Input data:
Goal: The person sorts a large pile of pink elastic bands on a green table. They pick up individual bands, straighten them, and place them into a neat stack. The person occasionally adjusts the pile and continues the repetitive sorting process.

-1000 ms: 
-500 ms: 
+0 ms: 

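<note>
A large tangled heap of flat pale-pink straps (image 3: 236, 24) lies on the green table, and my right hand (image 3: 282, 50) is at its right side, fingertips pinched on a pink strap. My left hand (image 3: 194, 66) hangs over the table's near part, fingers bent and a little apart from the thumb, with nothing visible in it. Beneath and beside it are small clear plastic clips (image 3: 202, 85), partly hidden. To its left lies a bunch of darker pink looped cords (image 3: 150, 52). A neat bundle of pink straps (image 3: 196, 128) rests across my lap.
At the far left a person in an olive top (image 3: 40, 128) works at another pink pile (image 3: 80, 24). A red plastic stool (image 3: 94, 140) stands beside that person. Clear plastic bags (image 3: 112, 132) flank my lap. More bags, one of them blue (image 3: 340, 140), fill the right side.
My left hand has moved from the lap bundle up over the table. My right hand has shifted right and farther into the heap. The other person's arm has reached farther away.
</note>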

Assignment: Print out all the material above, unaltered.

Answer for the task:
Goal: The person sorts a large pile of pink elastic bands on a green table. They pick up individual bands, straighten them, and place them into a neat stack. The person occasionally adjusts the pile and continues the repetitive sorting process.

-1000 ms: 
-500 ms: 
+0 ms: 

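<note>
A large tangled heap of flat pale-pink straps (image 3: 236, 24) lies on the green table, and my right hand (image 3: 282, 50) is at its right side, fingertips pinched on a pink strap. My left hand (image 3: 194, 66) hangs over the table's near part, fingers bent and a little apart from the thumb, with nothing visible in it. Beneath and beside it are small clear plastic clips (image 3: 202, 85), partly hidden. To its left lies a bunch of darker pink looped cords (image 3: 150, 52). A neat bundle of pink straps (image 3: 196, 128) rests across my lap.
At the far left a person in an olive top (image 3: 40, 128) works at another pink pile (image 3: 80, 24). A red plastic stool (image 3: 94, 140) stands beside that person. Clear plastic bags (image 3: 112, 132) flank my lap. More bags, one of them blue (image 3: 340, 140), fill the right side.
My left hand has moved from the lap bundle up over the table. My right hand has shifted right and farther into the heap. The other person's arm has reached farther away.
</note>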

No other output belongs to this answer.